Пытаясь успокоиться, я глубоко вдыхаю холодный, сырой воздух. Пью густой, как сливки, туман. Глупо приходить в бешенство из-за болтовни простолюдина! Слова его рождены невежеством… чернь не доверяет ни пророкам, ни докторам, ни волшебникам.
Завернувшись в плащ, я иду по ночной улице. Мимо плывут слепые окна домов, наглухо запертые двери; светя бездонным желтым глазом и опасливо озираясь, дорогу перебегает серая тщедушная кошка. Но вот впереди появляется и постепенно приближается огонек — я вижу освещенное окно: это дом старой Гиметт, вдовы кровельщика Жака. Я подхожу к парадному, берусь за дверную ручку… после секундного колебания вхожу.
Внутри темно и душно. Из-под двери справа от меня сочится тусклый свет — натыкаясь на мебель, я иду туда…

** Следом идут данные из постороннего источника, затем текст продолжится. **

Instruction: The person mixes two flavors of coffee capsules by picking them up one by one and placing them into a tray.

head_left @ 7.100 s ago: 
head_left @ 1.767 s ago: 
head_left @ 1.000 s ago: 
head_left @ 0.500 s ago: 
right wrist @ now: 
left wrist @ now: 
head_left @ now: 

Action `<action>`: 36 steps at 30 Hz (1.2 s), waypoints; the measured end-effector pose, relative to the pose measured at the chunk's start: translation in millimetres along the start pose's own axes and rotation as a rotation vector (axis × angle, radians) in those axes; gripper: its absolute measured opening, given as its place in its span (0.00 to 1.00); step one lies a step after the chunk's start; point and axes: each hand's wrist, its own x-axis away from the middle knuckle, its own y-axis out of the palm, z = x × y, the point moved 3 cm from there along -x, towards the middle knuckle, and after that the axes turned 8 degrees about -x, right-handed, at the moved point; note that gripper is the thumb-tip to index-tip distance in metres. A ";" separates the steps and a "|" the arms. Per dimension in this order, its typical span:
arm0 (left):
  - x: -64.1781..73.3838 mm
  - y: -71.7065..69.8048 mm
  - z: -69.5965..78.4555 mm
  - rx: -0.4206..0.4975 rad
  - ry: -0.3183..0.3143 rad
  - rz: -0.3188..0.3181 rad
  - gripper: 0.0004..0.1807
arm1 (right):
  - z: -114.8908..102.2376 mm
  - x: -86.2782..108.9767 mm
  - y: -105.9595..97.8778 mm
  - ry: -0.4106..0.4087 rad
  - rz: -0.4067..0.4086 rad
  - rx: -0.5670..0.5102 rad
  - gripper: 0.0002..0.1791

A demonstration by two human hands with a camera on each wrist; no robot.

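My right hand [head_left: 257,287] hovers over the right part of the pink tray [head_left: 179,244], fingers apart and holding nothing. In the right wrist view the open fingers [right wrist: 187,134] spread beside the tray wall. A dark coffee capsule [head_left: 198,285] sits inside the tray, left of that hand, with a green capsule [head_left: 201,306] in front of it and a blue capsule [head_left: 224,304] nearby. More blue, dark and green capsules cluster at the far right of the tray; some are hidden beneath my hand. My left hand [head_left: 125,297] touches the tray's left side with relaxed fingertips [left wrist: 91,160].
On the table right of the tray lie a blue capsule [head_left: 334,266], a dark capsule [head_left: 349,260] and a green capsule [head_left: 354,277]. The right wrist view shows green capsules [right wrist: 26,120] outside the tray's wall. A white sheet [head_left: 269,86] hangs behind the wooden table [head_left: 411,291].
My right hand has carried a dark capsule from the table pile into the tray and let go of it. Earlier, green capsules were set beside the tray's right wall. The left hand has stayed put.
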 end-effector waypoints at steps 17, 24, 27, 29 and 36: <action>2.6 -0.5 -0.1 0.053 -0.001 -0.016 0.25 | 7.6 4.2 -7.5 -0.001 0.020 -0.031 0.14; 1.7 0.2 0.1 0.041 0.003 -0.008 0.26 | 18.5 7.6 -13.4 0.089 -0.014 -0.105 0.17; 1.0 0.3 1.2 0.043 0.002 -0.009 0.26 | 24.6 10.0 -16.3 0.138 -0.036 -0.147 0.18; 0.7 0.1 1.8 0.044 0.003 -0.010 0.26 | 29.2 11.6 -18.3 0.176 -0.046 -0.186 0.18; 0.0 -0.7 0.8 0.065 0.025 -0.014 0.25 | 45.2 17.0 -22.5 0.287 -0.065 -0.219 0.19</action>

Половину спальни занимает кровать: старая Гиметт сидит на постели, откинувшись спиной на подушку, закутавшись в простыню. Изрезанное морщинами лицо и распущенные седые космы делают ее похожей на ведьму. Лампадка теплится под висящим на стене распятием. Старый облезлый пес лежит на полу, понуро глядит гноящимися глазами.
— Чем я могу помочь тебе, Гиметт? — спрашиваю я, садясь на край постели.
— Я не могу больше плакать, мессир, — голос старухи тускл, как свет ее лампадки, как взгляд ее пса. — Хочу забыть Жака.
Комната забита почерневшей от времени колченогой мебелью. Неровный пол покрыт разводами, оконные занавески серы от пыли: грязь — визитная карточка бедности.
Я поднимаю руку, чтоб положить старухе на лицо… но в нерешительности опускаю.
— Скажи мне, Гиметт, — голос мой неуверен и хрипл, — а не жаль тебе воспоминаний молодости? Ведь сотру я из твоей памяти не только смерть мужа, но и ваш первый поцелуй… забудешь ты и день свадьбы, и первую брачную ночь.